By Panarat Thepgumpanat and Panu Wongcha-um
BANGKOK (Reuters) – Thai authorities have charged the captain and crew of a boat carrying 65 Rohingya Muslims with assisting illegal immigration after the group was found stranded on a southern Thai island, police said on Wednesday.
The 29 men, 31 women and five children were discovered on Rawi island in Satun province where their boat had beached due to engine trouble, police said on Tuesday.
The crew – five Myanmar nationals and the Thai captain – were charged with assisting foreign nationals to enter the country illegally, an offence that can carry a prison term of up to 10 years.
“We have charged the Thai and Myanmar suspects with assisting illegal entry for migrants,” Police General Suchart Thirasawat told Reuters.
The Rohingya are being cared for while authorities try to determine if they are victims of human trafficking, he said.
“We have not pressed charges against the Rohingya passengers and are still working to determine whether they are victims or not,” Suchart said.
Many Rohingya Muslims have boarded boats in recent months to try to reach Malaysia, part of what authorities fear could be a new wave of people smuggling by sea after a 2015 crackdown on trafficking.
“Based on what we know so far, these Rohingya are from the border area between Myanmar and Bangladesh and they were travelling to Malaysia,” said Jaruwat Kliangklao, governor of Satun province.
Myanmar regards the Rohingya as illegal migrants from the Indian subcontinent and has confined tens of thousands to sprawling camps in Rakhine state segregated from the Buddhist Rakhine population since violence swept the area in 2012.

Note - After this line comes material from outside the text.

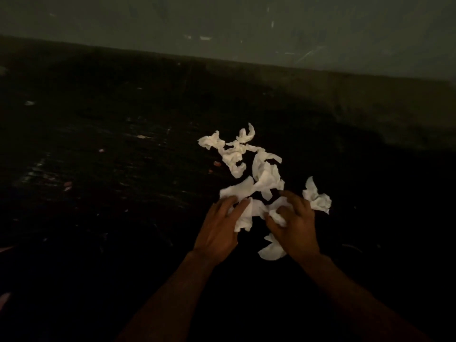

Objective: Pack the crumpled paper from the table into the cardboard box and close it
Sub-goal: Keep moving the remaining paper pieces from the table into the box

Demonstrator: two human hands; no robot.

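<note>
Several pieces of white crumpled paper (264, 176) lie scattered on a dark table (111, 181), right of centre. My left hand (219, 230) rests on the near edge of the pile, fingers curled over a paper piece (245, 218). My right hand (296, 230) is beside it, fingers closed around another white piece (277, 217). One piece (317, 197) lies just right of my right hand, and another (271, 251) shows below it. No cardboard box is in view.
The dark tabletop is scratched, with small pale flecks (29, 103) at the left. A grey-green wall (222, 25) runs along the table's far edge. The scene is dim.
</note>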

The unrest prompted tens of thousands of Rohingya to flee Myanmar by sea, an exodus that peaked in 2015 when an estimated 25,000 people crossed the Andaman Sea for Thailand, Malaysia, and Indonesia, many drowning in unsafe and overloaded boats.
More than 700,000 Rohingya fled into Bangladesh in 2017 after a crackdown by the Myanmar’s army, according to U.N. agencies.